WORK REQUIRED — Once you find the line with "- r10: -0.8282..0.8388" in the entries below, return exactly every line from it through the line with "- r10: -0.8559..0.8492".

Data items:
══════════
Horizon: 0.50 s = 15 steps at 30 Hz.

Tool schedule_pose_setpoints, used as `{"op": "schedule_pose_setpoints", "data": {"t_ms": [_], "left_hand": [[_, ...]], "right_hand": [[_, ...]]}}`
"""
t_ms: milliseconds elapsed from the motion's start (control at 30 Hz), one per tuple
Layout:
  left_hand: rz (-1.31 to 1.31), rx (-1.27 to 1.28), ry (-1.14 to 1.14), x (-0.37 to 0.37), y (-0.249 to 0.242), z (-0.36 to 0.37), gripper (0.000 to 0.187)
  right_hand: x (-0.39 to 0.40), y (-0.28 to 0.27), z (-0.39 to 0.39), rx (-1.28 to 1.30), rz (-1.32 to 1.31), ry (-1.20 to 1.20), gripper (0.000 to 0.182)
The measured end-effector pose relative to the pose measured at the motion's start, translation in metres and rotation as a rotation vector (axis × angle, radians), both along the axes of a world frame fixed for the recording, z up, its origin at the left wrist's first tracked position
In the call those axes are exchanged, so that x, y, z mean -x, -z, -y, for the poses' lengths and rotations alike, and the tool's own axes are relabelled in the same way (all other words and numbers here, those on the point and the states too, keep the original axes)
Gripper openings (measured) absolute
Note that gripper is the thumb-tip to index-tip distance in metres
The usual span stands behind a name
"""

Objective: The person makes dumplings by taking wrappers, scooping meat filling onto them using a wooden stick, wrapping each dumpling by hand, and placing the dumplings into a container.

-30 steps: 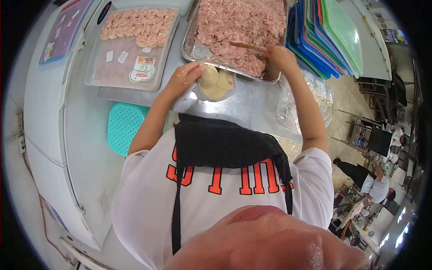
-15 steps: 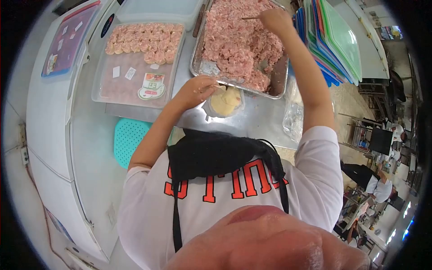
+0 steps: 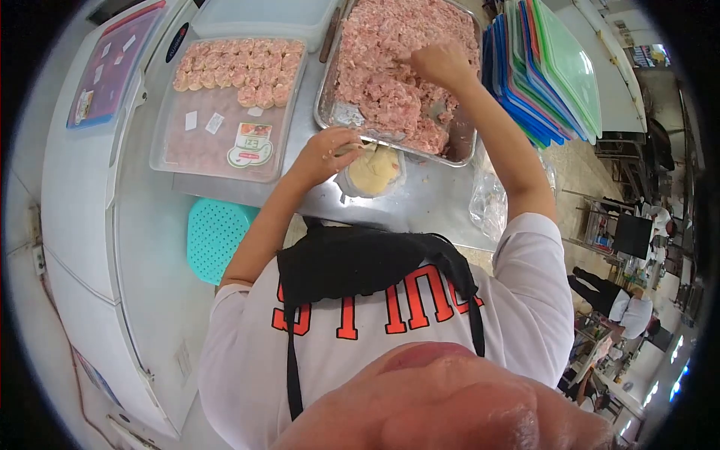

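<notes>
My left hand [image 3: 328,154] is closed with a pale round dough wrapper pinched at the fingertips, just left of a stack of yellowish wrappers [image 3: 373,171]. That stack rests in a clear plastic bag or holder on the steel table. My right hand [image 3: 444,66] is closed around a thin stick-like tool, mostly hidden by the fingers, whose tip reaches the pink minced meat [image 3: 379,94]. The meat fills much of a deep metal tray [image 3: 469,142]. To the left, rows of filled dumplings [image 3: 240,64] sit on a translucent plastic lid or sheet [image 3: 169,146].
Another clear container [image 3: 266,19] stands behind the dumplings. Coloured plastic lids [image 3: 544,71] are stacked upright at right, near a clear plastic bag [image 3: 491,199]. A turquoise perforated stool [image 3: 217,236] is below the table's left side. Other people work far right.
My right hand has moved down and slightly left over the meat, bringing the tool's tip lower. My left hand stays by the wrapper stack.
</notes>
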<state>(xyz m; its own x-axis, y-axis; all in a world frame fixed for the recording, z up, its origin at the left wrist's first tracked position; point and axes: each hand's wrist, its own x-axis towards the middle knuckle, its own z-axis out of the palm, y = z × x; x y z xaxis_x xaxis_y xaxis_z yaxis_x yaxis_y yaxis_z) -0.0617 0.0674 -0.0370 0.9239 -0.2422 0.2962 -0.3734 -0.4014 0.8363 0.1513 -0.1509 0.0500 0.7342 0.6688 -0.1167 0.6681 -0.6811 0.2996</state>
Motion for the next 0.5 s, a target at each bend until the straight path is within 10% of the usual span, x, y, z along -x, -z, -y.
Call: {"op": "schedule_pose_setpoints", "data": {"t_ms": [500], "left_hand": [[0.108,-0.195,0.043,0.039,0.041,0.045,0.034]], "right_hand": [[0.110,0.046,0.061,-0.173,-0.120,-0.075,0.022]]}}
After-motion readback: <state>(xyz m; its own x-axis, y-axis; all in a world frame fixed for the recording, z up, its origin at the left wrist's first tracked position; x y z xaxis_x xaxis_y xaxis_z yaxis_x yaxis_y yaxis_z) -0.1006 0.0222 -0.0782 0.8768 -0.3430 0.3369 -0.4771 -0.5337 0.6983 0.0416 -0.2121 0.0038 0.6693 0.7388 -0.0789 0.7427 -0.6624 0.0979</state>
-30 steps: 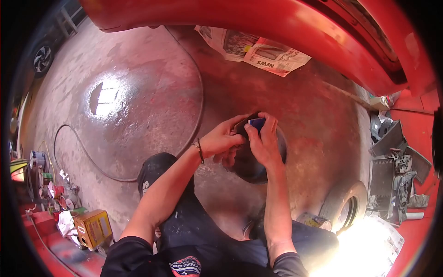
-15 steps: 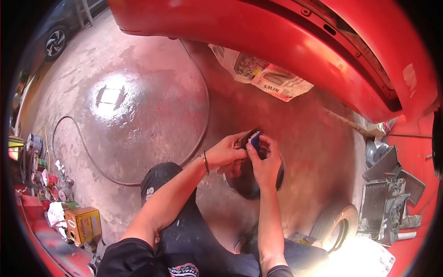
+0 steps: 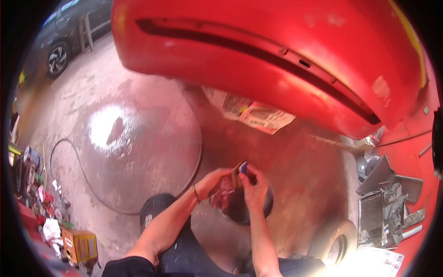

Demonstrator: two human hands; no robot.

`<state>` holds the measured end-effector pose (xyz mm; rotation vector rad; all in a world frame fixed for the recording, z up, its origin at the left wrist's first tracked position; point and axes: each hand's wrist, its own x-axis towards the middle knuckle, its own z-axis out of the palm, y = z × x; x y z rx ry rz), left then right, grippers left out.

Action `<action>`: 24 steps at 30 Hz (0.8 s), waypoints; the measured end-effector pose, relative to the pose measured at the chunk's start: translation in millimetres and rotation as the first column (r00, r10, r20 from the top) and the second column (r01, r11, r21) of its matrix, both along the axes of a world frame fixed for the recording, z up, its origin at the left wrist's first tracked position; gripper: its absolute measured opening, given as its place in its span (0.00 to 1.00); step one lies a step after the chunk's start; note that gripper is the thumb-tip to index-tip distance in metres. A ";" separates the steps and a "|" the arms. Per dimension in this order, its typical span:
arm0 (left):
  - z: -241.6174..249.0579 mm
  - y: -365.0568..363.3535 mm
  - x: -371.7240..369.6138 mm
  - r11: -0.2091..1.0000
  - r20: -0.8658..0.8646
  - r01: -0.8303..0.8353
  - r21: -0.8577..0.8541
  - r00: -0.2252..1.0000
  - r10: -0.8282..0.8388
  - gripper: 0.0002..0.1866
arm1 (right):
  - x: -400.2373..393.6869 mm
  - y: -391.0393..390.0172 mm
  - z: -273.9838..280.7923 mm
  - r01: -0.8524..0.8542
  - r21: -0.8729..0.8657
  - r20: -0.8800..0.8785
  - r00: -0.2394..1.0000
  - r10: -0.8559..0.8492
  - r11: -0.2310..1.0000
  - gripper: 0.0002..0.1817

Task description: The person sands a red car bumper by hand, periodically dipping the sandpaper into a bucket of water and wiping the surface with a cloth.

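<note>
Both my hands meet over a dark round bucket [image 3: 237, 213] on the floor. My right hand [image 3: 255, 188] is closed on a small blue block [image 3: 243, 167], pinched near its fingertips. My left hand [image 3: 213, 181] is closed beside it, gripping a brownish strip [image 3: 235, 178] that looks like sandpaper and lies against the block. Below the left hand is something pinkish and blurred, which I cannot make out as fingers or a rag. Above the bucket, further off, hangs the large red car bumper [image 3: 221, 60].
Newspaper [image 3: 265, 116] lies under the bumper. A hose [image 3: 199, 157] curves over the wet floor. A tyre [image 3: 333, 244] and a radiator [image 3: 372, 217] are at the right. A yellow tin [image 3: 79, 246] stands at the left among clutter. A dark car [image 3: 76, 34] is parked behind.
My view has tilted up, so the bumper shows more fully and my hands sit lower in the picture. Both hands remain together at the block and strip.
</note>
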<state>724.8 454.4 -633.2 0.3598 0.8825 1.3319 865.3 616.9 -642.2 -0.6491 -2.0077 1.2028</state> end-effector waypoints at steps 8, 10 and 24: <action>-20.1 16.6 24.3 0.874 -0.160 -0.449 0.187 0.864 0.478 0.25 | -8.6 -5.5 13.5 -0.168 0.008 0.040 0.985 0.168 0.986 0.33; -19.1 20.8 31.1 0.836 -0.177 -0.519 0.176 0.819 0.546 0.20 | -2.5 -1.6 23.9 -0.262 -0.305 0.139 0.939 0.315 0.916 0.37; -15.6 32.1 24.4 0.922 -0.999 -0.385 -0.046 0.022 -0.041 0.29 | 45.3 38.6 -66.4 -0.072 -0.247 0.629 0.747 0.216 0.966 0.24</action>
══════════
RESULT OF THE EXERCISE —
  - r10: -0.8282..0.8388
  - gripper: 0.0002..0.1866
arm1 (right):
  - x: -400.2373..393.6869 mm
  - y: -391.0393..390.0172 mm
  - z: -273.9838..280.7923 mm
  - r01: -0.8524..0.8542
  - r21: -0.8729..0.8657
  - r20: -0.8800..0.8785
  - r00: -0.2394..1.0000
  - r10: -0.8559..0.8492

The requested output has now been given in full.